Like the other models, this model says potential adopters must be moved through a series of steps before taking some action (in this case deciding to adopt a new product). The steps preceding adoption include awareness, interest evaluation, and trial.

The challenge facing companies introducing new products is to create awareness and interest among consumers and then get them to evaluate the product favourably. The best way to evaluate a new product is through actual use so that performance can be judged.

Marketers often encourage trial by using demonstration or sampling programmes or allowing consumers to use a product with minimal commitment. After trial, consumer either adopt the product or reject it. The decision in favour of making an evaluation is likely to be influenced by information available from various sources including advertising.

Innovation-Adoption Model

Evaluation is a major step towards the adoption of the product/service.

Communication Model # 4. Information Processing Model:

Developed by Williom Mc Guire, the model assumes that the receiver in a persuasive communication situation like advertising is an information processor or problem solver.

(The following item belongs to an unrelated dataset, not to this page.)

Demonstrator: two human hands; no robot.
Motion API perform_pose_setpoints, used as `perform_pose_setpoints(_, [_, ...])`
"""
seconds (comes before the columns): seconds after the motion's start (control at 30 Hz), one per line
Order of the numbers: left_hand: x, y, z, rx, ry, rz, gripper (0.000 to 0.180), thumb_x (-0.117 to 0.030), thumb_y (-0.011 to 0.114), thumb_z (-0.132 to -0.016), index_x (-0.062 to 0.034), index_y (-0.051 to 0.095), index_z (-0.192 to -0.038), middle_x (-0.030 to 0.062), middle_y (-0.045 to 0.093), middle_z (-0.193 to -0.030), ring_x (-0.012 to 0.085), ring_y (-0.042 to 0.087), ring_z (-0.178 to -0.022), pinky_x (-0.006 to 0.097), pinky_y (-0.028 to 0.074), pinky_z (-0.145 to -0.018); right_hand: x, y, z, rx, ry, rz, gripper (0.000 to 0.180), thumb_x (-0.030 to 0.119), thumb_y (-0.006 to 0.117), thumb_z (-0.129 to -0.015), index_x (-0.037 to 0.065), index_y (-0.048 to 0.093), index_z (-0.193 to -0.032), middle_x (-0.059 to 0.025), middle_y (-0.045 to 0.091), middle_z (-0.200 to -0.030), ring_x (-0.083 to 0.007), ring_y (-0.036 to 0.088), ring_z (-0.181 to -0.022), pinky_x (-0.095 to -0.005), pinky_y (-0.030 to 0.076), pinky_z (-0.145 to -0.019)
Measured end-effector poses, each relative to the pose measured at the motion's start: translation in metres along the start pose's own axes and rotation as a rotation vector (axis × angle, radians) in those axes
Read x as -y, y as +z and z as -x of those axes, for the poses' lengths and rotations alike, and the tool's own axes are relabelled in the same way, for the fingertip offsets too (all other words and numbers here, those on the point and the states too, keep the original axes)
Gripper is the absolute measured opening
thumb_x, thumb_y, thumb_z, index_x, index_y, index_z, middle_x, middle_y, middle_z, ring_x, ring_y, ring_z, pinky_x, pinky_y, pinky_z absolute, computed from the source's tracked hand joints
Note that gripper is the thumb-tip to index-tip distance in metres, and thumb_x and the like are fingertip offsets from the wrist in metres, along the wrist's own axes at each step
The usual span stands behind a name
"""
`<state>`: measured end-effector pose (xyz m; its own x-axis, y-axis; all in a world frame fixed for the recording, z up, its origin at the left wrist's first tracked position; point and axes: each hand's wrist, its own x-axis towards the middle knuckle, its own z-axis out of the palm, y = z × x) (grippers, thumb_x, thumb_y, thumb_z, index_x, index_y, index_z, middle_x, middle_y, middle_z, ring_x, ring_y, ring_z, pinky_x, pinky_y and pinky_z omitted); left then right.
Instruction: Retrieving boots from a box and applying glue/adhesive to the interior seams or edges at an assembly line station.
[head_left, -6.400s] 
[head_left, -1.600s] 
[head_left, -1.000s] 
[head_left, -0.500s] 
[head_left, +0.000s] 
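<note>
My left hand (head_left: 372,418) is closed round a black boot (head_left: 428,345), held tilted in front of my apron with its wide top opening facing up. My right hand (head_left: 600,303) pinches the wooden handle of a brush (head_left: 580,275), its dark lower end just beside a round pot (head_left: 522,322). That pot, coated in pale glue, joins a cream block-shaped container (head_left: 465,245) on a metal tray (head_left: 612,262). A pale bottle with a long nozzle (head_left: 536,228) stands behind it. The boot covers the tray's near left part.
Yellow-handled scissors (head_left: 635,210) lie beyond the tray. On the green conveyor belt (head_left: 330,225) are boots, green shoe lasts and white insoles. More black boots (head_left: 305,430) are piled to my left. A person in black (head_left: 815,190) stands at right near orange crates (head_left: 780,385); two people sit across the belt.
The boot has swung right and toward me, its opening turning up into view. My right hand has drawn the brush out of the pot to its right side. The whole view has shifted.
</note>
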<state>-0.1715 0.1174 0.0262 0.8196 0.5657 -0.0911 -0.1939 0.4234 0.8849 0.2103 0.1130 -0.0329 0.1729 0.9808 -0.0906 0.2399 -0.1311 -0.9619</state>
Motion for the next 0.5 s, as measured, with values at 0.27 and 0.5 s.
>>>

He suggests the series of steps a receiver goes through in being persuaded constitutes a response hierarchy. The stages of this model are similar to the hierarchy of effects sequence, Mention and comprehension are similar to awareness and knowledge, and yielding is synonymous with liking.

This model includes a stage not found in the other models, retention, or the receiver’s ability to retain that portion of the comprehended information that he accepts as valid or relevant. This stage is important since most promotional campaigns are designed not to motivate consumers to take immediate action but rather to provide information that will be used later when a purchase decision is made.

Comparative Study of Different Communication Model

Communication Model # 5. Operational Model:

Developed by O’ Brien, the model integrate various stages of decision making by buyers. According to an study to know the purchasing behaviour of 634 housewives for a brand of convenience food for a five months period, it was indicated that building up the confidence in the brand was an important cognitive stage operating between awareness and attitude alteration or formation.

Any modification in the attitude towards the usage of the brand is likely to affect purchases in future. Favourableness of word of mouth communication contributes to building of confidence.